Fácil reconocerlos: engreídos, arrogantes, envanecidos, vanidosos, encumbrados, intocables, ensoberbecidos, inmaculados, ajenos e insensibles a las necesidades, peligros e incertidumbres de los simples mortales...
Se mueven por la vida con aires de Zeus, beneficios de Atenea, poses de Hares, caprichos de Artemisa, arbitrariedades de Poseidón, lujos de Afrodita, remuneraciones de Hermes, reacciones de Hera, gustos de Hefesto, pluses de Hestia, prepotencia de Deméter y privilegios de Apolo.
Cuando se reúnen o sesionan no se ven a sí mismos congregados en un salón o un despacho terrenal, sino en las mansiones de cristal ubicadas en la cúspide del monte Olimpo, según la mitología griega.
Nada ni nadie está sobre ellos. Se autogobiernan.
Les gusta el sabor del poder. El manjar de ser juez y parte. Cocinar, sazonar y servir en beneficio propio.
Se sienten por encima del bien y el mal. Y del bien común.
No se dejan influenciar por nadie. Totalmente independientes.
¿Crisis? ¿Cuál crisis?
Ignoran el significado de la palabra crisis. Son inmunes a las ruinas, recesiones y depresiones propias de los humanos, en especial los de la clase media.
Vocablos como déficit, faltante, escasez, carencia, deuda e impago no existen en su vocabulario. Para ellos siempre hay, ¡tiene que haber!. A manos llenas. De sobra.
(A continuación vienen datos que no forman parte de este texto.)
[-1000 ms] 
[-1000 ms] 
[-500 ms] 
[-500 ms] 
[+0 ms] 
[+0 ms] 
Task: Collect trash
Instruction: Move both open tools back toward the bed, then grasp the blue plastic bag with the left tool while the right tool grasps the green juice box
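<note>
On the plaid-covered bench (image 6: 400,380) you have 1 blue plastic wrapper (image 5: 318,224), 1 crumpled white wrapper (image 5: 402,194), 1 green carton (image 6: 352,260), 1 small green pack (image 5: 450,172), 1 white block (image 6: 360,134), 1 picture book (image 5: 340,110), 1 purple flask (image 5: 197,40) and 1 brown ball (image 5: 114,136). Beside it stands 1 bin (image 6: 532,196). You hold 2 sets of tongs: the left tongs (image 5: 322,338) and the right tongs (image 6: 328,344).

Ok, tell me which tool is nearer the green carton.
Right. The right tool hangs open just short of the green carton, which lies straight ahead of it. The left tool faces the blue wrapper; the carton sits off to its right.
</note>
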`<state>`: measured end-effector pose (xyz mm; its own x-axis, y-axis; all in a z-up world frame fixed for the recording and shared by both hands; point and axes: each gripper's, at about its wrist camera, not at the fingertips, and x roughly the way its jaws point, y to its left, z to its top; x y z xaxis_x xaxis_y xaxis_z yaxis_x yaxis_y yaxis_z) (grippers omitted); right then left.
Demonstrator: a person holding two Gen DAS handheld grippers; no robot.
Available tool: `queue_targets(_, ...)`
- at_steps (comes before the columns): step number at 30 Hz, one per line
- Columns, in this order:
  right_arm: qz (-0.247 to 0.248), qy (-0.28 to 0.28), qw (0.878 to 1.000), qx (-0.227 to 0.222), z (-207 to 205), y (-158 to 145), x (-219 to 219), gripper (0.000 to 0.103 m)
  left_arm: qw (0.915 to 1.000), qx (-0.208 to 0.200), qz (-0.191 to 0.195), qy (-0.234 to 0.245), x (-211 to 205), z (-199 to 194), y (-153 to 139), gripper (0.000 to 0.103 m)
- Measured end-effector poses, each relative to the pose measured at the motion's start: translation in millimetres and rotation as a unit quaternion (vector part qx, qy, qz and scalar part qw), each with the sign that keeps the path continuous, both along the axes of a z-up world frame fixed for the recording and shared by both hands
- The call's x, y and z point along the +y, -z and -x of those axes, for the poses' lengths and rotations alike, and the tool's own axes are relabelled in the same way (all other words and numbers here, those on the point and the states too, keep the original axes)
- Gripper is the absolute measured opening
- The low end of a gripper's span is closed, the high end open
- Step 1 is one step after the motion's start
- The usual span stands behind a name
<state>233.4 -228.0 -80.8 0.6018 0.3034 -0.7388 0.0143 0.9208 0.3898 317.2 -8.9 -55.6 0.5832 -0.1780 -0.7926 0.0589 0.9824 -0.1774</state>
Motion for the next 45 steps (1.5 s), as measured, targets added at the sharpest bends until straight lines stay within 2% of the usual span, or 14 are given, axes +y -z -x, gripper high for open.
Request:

No hay que culparlos por esto; ellos, simple y sencillamente, crecieron en un ambiente de jauja, de recursos ilimitados.
Tampoco conocen conceptos como devaluación, tasas de interés al alza, deudores en dólares, desempleo, recortes en inversión social. Los dioses no pierden el tiempo con temas tan prosaicos.
Su divinidad los exime de ser ejemplo de sacrificio, modelo de solidaridad, prototipo de austeridad, paradigma de altruismo, arquetipo de abnegación.
Estos inquilinos de las alturas, habitantes de las altas esferas, no tienen porqué preocuparse por esas pequeñeces llamadas admiración, respeto, credibilidad, estima, señorío, elegancia, clase, distinción, honor, dignidad.
Claro, todo esto no quita que la corte de Zeus ponga las barbas en remojo pues tarde o temprano podrían correr —para infortunio del país, la democracia y la institucionalidad— la misma suerte de los residentes del Olimpo: pasar de ser dioses a convertirse en simples seres mitológicos, imaginarios, quiméricos.
¿Qué les cuesta, por el bien de todos, descender de las nubes y poner los pies sobre la tierra?
Después de todo, en esta hora Costa Rica está muchísimo más necesitada y urgida de autoridades que den el ejemplo, que de dioses mezquinos y egoístas.
Más valen mortales visionarios que dioses miopes.